Deep research and agent evolution are two critical tasks for AI agents moving toward artificial general intelligence, but each faces distinct limitations. According to a new paper on arXiv titled 'Hybrid Open-Ended Tri-Evolution Makes Better Deep Researcher,' researchers propose the Hybrid Open-Ended Tri-Evolution (HOTE) framework to bridge these tasks through the collaborative evolution of three modules: a proposer, solver, and judge, leveraging web-scale knowledge via hybrid-mode reinforcement learning.
The Challenge of Static Deep Research
Deep research enables AI agents to autonomously retrieve and integrate information in open-ended environments to tackle open-ended research tasks. However, according to the paper, this capability is constrained by the static parametric deep research capabilities of current agent systems. In contrast, agent evolution allows agents to autonomously interact with the environment to gain experiences that evolve model capabilities, but its effectiveness has been widely validated only on verifiable tasks with standard answers, leaving a gap with open-ended research tasks.

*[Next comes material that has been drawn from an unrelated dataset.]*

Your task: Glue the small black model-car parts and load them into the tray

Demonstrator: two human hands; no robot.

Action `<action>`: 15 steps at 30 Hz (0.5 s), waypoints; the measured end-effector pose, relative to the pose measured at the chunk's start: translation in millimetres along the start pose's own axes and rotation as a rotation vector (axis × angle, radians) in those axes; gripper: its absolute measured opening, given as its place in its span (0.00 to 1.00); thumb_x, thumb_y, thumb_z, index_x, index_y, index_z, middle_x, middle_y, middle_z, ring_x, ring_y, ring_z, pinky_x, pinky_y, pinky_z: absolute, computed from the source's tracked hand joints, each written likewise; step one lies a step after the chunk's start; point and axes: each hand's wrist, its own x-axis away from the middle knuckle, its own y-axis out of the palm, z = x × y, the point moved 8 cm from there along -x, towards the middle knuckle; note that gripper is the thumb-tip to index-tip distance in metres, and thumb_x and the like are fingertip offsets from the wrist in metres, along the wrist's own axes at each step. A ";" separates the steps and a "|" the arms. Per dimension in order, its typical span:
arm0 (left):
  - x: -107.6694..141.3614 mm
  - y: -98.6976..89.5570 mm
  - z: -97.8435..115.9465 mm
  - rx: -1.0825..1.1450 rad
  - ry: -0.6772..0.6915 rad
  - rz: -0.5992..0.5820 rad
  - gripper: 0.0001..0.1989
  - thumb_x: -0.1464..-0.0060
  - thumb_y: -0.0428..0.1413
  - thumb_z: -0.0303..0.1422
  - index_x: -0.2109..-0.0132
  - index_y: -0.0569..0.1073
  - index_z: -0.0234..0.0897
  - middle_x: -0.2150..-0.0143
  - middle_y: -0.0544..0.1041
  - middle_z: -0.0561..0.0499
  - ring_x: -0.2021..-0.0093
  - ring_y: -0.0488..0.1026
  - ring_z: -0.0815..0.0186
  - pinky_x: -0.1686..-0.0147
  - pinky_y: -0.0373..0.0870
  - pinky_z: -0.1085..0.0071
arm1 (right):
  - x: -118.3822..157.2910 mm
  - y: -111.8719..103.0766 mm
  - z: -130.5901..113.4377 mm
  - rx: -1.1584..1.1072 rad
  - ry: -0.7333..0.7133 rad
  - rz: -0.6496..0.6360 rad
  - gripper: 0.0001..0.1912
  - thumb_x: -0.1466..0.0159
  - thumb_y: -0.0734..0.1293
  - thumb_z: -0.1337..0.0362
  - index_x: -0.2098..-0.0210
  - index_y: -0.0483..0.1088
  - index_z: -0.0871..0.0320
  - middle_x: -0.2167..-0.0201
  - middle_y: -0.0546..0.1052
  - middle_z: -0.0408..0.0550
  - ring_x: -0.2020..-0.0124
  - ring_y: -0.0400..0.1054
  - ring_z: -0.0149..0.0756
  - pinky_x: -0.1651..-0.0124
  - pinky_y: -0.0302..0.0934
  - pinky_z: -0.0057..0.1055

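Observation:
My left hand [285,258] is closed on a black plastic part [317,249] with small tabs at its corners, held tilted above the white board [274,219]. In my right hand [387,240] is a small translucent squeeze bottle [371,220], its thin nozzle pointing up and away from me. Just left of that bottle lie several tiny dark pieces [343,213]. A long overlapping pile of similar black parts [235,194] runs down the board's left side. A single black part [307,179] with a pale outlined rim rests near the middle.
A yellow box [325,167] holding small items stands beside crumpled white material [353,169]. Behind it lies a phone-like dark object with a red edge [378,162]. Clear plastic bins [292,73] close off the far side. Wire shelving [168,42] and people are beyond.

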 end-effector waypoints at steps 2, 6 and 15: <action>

The Hybrid Open-Ended Tri-Evolution (HOTE) Framework
The HOTE framework addresses this gap by combining the strengths of both tasks. It employs hybrid-mode reinforcement learning to facilitate the collaborative evolution of a proposer, which generates research directions; a solver, which retrieves and synthesizes information; and a judge, which evaluates the quality of outputs. This tri-evolution process is based on web-scale knowledge, moving toward autonomous evolving agents in open-ended tasks and environments. The authors—Piao Hongming, Liu Chi, Chen Mengzhuo, Shu Yan, Wang Xidong, Derek Wei, Ying Dai, and Bryan—designed the framework to bridge the two critical tasks of deep research and agent evolution.
Experimental Validation
The paper reports extensive experiments on three long-form deep research benchmarks. An 8B parameter model trained via HOTE surpasses the strongest static open 8–32B models, as well as models trained by state-of-the-art deep research training methods, while requiring less time overhead. This result underscores the efficiency of the HOTE approach: a smaller model achieves superior performance through the collaborative evolution of its three modules, rather than relying solely on larger parameter counts.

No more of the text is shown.